**Provided records:**
____

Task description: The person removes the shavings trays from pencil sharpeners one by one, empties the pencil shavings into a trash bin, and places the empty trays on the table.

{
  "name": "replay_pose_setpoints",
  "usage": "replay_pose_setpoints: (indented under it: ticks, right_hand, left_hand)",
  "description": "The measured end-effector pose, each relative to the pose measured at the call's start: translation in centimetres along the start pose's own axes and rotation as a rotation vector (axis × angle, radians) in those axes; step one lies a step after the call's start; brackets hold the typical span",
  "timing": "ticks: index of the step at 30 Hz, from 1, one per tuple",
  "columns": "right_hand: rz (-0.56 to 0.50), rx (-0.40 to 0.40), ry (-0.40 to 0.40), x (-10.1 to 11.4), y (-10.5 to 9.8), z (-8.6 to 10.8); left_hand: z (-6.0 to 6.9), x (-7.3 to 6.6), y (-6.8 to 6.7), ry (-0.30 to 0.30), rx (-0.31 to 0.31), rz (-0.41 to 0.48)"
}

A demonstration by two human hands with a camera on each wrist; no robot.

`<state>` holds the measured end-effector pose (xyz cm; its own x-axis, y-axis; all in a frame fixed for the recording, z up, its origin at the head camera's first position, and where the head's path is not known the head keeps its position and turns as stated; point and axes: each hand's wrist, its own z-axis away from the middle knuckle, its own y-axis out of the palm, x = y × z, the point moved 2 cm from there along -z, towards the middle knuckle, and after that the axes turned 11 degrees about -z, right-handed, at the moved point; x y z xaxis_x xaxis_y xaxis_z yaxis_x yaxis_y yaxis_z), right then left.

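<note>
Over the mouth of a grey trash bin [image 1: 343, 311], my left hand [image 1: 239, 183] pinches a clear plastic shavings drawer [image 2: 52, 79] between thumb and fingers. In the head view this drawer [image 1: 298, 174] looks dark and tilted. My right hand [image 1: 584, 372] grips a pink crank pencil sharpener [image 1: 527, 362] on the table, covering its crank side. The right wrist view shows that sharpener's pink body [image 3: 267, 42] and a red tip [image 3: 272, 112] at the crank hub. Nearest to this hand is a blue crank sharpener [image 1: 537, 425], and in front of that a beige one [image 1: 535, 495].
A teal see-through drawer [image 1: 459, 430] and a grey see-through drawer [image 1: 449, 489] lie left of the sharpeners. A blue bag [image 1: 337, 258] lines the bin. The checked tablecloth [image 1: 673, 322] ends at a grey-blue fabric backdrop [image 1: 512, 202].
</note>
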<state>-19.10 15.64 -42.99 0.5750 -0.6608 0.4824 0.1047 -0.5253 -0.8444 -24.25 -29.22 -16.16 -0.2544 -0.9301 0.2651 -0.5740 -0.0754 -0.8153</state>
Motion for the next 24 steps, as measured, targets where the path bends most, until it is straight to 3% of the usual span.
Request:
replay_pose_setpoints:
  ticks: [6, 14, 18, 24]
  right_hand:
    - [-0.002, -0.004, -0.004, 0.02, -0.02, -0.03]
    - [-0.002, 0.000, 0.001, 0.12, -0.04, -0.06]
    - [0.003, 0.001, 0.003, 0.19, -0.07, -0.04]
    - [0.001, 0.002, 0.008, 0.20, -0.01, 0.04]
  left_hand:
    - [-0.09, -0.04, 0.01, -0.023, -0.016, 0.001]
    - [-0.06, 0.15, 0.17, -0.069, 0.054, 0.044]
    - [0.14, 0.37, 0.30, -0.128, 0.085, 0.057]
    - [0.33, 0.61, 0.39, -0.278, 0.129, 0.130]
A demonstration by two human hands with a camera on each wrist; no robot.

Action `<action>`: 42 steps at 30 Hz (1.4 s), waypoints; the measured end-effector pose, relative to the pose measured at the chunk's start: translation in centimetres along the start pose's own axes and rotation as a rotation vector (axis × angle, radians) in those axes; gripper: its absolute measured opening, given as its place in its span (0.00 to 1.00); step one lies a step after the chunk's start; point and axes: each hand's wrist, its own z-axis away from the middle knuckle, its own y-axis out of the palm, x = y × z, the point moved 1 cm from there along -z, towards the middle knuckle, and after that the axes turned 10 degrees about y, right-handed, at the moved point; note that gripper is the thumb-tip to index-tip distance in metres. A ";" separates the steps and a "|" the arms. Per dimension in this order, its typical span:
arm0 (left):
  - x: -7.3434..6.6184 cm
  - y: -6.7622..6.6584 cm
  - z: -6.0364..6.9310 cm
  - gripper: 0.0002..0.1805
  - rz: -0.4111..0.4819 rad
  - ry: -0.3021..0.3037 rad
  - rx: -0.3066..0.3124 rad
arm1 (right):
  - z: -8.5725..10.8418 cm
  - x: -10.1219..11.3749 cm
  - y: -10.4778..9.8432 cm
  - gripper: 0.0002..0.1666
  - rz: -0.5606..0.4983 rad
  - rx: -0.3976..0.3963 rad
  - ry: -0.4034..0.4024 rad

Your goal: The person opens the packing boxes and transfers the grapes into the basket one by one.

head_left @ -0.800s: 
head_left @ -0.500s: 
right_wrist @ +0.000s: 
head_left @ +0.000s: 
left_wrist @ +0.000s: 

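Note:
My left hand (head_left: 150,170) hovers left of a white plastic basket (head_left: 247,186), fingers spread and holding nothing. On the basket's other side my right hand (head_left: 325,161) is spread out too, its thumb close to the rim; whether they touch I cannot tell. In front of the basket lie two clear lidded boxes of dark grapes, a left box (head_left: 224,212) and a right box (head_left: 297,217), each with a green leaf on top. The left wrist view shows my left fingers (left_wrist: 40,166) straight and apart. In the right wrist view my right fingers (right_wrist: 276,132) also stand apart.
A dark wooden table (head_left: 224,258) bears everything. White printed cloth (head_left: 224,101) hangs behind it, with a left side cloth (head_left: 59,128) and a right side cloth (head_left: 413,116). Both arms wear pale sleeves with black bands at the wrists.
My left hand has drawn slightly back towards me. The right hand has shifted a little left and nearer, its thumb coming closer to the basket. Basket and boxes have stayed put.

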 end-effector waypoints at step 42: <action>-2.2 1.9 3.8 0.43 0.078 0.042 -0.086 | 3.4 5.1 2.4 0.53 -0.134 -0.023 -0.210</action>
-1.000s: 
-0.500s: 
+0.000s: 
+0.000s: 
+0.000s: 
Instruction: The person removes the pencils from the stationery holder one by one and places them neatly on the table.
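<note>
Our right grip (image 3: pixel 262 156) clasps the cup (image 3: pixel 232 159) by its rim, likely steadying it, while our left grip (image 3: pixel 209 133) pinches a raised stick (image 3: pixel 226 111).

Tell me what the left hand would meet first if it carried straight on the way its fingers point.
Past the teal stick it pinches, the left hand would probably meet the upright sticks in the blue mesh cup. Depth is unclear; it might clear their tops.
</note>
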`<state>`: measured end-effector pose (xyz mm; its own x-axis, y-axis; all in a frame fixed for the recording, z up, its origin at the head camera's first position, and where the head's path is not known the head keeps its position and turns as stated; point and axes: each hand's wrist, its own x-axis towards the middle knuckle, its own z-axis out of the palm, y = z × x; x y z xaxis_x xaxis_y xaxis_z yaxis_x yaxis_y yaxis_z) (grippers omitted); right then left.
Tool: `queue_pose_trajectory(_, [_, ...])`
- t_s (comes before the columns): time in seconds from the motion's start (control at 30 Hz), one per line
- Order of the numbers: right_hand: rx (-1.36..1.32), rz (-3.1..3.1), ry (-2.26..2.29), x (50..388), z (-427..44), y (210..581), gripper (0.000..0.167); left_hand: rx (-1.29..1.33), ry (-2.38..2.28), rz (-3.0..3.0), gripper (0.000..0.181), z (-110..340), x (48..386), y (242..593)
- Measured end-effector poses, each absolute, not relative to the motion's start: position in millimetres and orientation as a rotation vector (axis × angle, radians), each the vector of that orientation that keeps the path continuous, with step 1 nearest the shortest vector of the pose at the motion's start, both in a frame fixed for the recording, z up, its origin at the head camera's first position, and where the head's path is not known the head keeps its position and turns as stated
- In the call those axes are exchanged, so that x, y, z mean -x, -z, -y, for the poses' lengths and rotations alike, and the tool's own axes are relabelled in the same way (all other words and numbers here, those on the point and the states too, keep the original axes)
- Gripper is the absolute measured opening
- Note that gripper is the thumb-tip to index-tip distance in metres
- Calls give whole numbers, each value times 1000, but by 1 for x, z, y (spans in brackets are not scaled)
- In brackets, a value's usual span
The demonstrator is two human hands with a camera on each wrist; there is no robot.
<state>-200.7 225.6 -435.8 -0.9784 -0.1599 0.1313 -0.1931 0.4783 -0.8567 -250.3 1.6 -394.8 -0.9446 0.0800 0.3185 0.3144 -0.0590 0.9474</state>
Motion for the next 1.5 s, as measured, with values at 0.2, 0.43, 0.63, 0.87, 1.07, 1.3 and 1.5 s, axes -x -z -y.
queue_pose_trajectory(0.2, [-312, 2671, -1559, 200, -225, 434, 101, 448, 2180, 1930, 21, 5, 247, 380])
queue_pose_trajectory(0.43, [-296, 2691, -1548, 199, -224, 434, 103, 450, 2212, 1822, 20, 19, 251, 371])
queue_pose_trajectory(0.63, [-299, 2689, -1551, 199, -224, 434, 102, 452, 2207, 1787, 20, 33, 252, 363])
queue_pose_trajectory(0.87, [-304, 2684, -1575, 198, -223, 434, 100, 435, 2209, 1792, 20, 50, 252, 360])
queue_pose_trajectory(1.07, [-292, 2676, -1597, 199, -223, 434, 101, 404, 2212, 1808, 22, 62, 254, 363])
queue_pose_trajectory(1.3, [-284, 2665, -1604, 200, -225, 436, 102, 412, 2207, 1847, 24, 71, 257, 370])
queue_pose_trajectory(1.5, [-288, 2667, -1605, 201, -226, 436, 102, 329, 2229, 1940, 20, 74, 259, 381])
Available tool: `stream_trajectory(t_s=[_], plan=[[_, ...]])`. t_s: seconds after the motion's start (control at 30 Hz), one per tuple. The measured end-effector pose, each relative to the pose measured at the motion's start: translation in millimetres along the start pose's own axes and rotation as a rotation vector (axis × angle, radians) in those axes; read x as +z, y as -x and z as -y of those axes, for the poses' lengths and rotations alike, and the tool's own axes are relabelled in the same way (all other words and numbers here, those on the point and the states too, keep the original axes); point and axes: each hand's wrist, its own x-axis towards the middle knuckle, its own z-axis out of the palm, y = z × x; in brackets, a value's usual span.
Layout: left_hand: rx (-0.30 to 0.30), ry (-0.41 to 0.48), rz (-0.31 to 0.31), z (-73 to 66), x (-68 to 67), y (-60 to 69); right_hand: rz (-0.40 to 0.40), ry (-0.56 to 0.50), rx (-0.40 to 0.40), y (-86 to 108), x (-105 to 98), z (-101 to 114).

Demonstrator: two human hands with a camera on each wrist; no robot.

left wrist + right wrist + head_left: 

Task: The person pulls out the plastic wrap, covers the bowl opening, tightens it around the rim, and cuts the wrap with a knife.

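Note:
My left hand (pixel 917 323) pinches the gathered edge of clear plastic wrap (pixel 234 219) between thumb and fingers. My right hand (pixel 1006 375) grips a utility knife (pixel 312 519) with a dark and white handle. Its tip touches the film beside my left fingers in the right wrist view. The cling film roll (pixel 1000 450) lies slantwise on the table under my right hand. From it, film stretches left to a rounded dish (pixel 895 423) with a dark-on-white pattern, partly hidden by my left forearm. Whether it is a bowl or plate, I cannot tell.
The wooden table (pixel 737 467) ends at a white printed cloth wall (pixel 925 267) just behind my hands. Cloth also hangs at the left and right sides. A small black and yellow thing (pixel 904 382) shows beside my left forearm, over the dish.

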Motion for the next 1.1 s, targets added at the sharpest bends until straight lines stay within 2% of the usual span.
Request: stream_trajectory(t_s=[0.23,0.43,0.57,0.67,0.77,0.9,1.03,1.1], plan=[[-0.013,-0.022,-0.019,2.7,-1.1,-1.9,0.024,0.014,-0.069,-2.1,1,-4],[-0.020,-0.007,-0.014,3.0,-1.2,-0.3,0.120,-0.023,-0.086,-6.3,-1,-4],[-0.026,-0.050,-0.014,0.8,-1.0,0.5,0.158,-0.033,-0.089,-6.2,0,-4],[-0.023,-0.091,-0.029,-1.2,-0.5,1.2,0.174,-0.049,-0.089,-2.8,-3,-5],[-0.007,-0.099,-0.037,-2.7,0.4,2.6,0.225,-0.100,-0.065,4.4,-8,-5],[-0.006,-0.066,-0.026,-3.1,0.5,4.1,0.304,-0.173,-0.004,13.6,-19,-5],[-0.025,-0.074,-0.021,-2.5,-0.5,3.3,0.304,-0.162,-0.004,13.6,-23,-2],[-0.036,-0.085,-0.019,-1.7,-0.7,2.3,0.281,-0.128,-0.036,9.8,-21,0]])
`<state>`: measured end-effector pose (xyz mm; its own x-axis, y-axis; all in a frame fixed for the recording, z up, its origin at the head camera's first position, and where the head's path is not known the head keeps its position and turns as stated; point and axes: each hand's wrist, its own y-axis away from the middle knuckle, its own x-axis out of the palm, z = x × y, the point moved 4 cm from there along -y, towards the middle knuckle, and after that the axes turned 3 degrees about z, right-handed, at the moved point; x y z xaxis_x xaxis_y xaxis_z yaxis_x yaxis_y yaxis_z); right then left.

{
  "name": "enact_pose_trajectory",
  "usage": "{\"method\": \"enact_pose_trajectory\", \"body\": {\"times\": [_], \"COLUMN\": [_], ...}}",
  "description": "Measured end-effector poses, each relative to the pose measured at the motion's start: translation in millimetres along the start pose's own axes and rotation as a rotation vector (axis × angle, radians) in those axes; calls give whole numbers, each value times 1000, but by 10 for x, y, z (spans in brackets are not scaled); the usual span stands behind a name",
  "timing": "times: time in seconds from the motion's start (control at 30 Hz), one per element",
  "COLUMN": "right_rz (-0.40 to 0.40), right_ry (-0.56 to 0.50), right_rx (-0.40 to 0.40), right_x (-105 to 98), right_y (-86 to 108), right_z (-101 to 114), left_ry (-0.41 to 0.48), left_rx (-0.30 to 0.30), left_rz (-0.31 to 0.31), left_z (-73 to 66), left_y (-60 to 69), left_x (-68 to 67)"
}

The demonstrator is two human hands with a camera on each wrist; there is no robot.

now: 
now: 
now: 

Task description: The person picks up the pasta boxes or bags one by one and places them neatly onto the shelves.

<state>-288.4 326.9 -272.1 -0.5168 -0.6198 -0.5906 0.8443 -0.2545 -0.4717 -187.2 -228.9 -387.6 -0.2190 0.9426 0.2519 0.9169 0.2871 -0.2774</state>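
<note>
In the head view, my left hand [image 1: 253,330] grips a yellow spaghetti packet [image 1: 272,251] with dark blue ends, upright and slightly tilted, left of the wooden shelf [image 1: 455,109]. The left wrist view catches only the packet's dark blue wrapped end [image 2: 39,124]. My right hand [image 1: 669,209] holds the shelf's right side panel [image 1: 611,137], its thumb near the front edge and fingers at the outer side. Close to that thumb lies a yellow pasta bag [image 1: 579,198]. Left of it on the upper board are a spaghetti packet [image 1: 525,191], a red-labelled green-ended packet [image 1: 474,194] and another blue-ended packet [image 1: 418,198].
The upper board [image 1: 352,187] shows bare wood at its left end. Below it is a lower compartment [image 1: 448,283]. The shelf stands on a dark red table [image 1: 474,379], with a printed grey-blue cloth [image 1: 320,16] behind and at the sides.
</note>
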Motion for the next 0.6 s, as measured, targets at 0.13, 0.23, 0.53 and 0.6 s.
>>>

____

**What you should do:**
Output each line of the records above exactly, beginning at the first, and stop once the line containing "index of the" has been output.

**Exercise answer:**
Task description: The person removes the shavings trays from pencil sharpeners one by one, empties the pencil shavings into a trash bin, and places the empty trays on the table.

{
  "name": "replay_pose_setpoints",
  "usage": "replay_pose_setpoints: (indented under it: ticks, right_hand, left_hand)",
  "description": "The measured end-effector pose, each relative to the pose measured at the call's start: translation in centimetres along the start pose's own axes and rotation as a rotation vector (axis × angle, radians) in those axes; step one lies a step after the call's start; brackets hold the typical span",
  "timing": "ticks: index of the step at 30 Hz, from 1, one per tuple",

Nothing else belongs in this answer.